Born blind, black and impoverished to an alcoholic and abusive father, Fred Bailey had just about every strike against him growing up.
And yet, he persevered.
The 10th of 15 children of share croppers in Gallatin, Bailey was diagnosed with a degenerative eye disease at the age of 10. He was sent to the Tennessee School for the Blind in Donelson where he excelled in wrestling – even competing for a state title in 1969.
Not long after graduating from the school in 1975, Bailey married and moved to Hendersonville where he worked for General Electric for several years.
A graduate with honors from Tennessee State University, Bailey is the founder of two non-profit organizations for disadvantaged youth – Children are People in Gallatin and the Susie Brannon McJimpsey Center in North Nashville.
For years, the 67-year-old whose accomplishments have been recognized by local, state and national leaders has been encouraged to pen his life story to inspire others to reach for more than they once thought was possible.
After several years of cajoling by others, and dozens of interviews with Hendersonville writer and CAP volunteer Susan Newell, Bailey’s “Nowhere Near the Bottom,” was released earlier this year on Amazon. With COVID-19 virtually shutting the world as we know it down in March, Bailey’s plans for book signings and promotional tours temporarily evaporated.
However, even with the limited exposure, he says the book is steadily finding an audience - mostly from those who know just a slice of his story and want to learn more.
Fred Bailey’s message to others
The book carries a message, he says, that is needed now more than ever.
“I wrote that book because I needed people to have a guide,” he said. “Basically, the philosophy here is Fred Bailey. Nobody is going to give you anything. Nobody should give you anything. If you get that instilled in them, they’re going to go farther. Whatever I became or didn’t become it was because of my own initiative or lack of.”
That doesn’t mean, however, that Bailey doesn’t appreciate the struggles of those who went before him.
He dedicated the book to his parents, Ernest and Mattie Bailey who he credits for instilling in him a strong work ethic, a deep sense of respect for others, and an appreciation for a good education.
“Their lives were just one step up from slavery, and they had to grin and bear a lot just so their kids could get a chance at life,” he wrote.
Bailey also dedicated the book to two younger sisters who died in infancy. “They didn’t even get a chance at life due to our deprived circumstances,” he wrote.
While working at GE in the early 1980’s Bailey first got the idea of founding a non-profit for disadvantaged youth when he saw a panel that included the Rev. Jesse Jackson on television.

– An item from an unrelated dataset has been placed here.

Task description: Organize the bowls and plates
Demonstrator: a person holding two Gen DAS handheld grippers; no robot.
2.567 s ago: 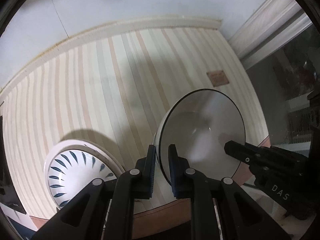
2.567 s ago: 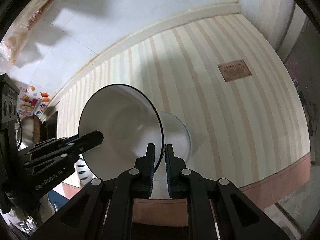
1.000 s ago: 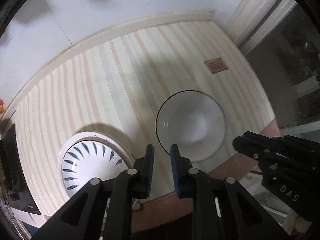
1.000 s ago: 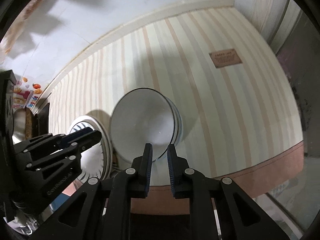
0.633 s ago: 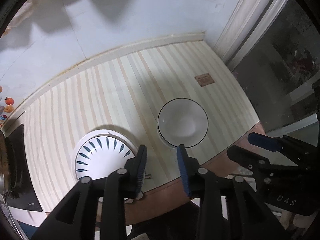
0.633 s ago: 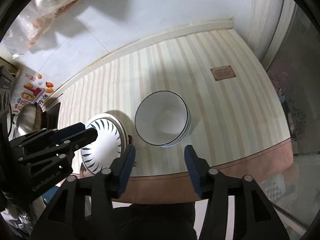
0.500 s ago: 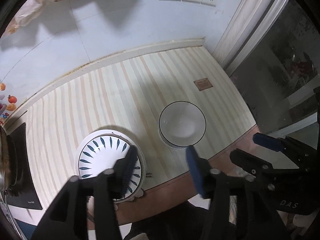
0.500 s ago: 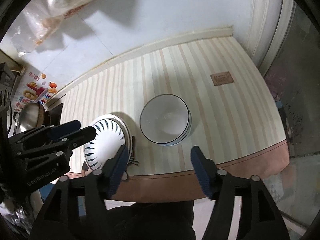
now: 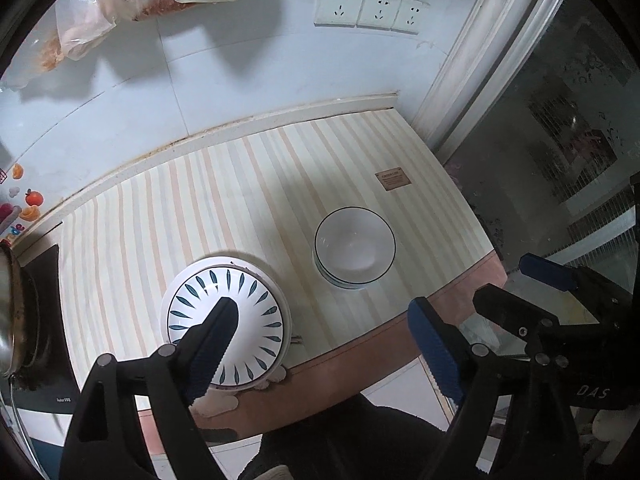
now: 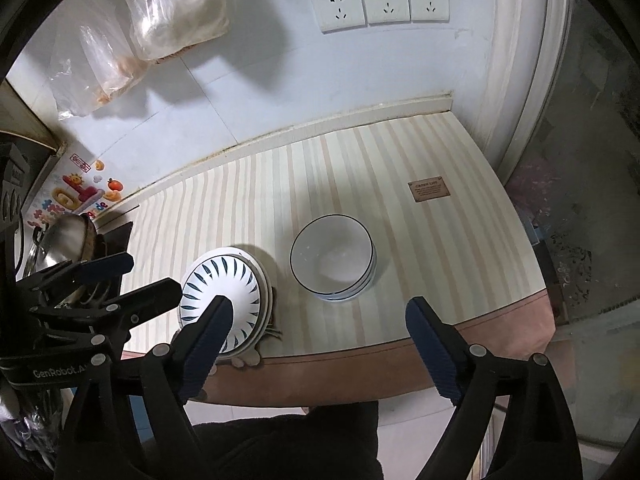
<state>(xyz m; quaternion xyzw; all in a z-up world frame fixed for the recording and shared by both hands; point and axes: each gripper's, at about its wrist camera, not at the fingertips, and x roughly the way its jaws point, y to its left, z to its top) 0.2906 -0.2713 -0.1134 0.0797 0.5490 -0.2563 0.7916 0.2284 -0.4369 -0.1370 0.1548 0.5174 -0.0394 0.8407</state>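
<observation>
A stack of white bowls with a thin dark rim [image 9: 354, 245] stands on the striped table mat, also in the right wrist view [image 10: 332, 263]. To its left lies a stack of white plates with a blue leaf pattern [image 9: 240, 304], near the table's front edge, also in the right wrist view [image 10: 224, 288]. My left gripper [image 9: 324, 344] is open wide and empty, held high above the front edge. My right gripper [image 10: 316, 340] is open wide and empty, also high above the front edge. The right gripper shows at the right of the left wrist view [image 9: 516, 284].
The striped mat [image 9: 200, 208] has a small brown label [image 9: 393, 181] at the right. A stove with a metal pot [image 10: 64, 244] is at the far left. Wall sockets [image 10: 380, 4] and hanging plastic bags [image 10: 176, 20] are on the back wall. A glass door [image 9: 560, 120] stands at the right.
Both grippers let go of the white bowl, now resting on the bowl stack. Both opened wide and drew back and upward from the table.
</observation>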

“They were discussing why poor people were still having such hard times even after all this [government] money had been spent,” he writes in his book. “And as I was listening to the different panelists talk about the reasons for it – racism, bad neighborhoods, the break-down of the family unit… I thought that all of those things could be factors and all of those things do exist. But you can let those things prepare you rather than define you.”
Reaching out to young people
Bailey says he vowed to work one day with young people and show them what it takes to be successful in America, “Because I know that without respect and work ethic, you’re not going to make it in this system.”
Bailey founded the after-school program Children are People in 2001, first for extended family members. When they started bringing their friends, the program grew.
Children are People Interim Executive Director Susan Superczynski has worked for the non-profit organization since 2007.
“I knew about [Mr. Bailey] and CAP for some time,” she said. “I was looking for a place to feed my soul, and I’ve certainly found it. God put me here and he was like you can’t leave and I’ve just fallen in love.”
In its nearly 20 years of operation, CAP has served nearly 700 at-risk youth in Gallatin.
None of it would have been possible, says Superczynski, without Bailey’s vision.
“He’s the reason this whole organization exists,” she said. “The principles and the standards and the components that he brought to this organization are what make it unique. It’s the work ethic. It’s the old-school mentality. The strict expectations and the genuine love for the kids.”
Superczynski also encouraged Bailey to write ‘Nowhere Near the Bottom.’
“I wanted to make sure his story was captured and not lost,” she said. “Because he is so unique and there’s still so much to be learned from him.”
Bailey left CAP in 2018 to start a non-profit in North Nashville. Named for his mother-in-law, a well-known educator, the Susan Brannon McJimpsey Center targets both at-risk youth and adults with a variety of programs.
Like CAP, the center receives no government funding.
“To me a lot of the programs now are too into the government,” Bailey said. “I got to call it the way I see it so that’s why I don’t do the government thing. I just don’t believe in it. I just don’t.”
Like he did at CAP, Bailey continues to stress personal responsibility and looking inward rather than looking to others for their happiness and success.
It’s a message he hopes his book conveys too.
“I found that as I got older, life doesn’t care about my blackness or my blindness,” he said. “I truly believe that if you respect yourself and respect other people and have a strong work ethic – then you are set. You’re on your way.”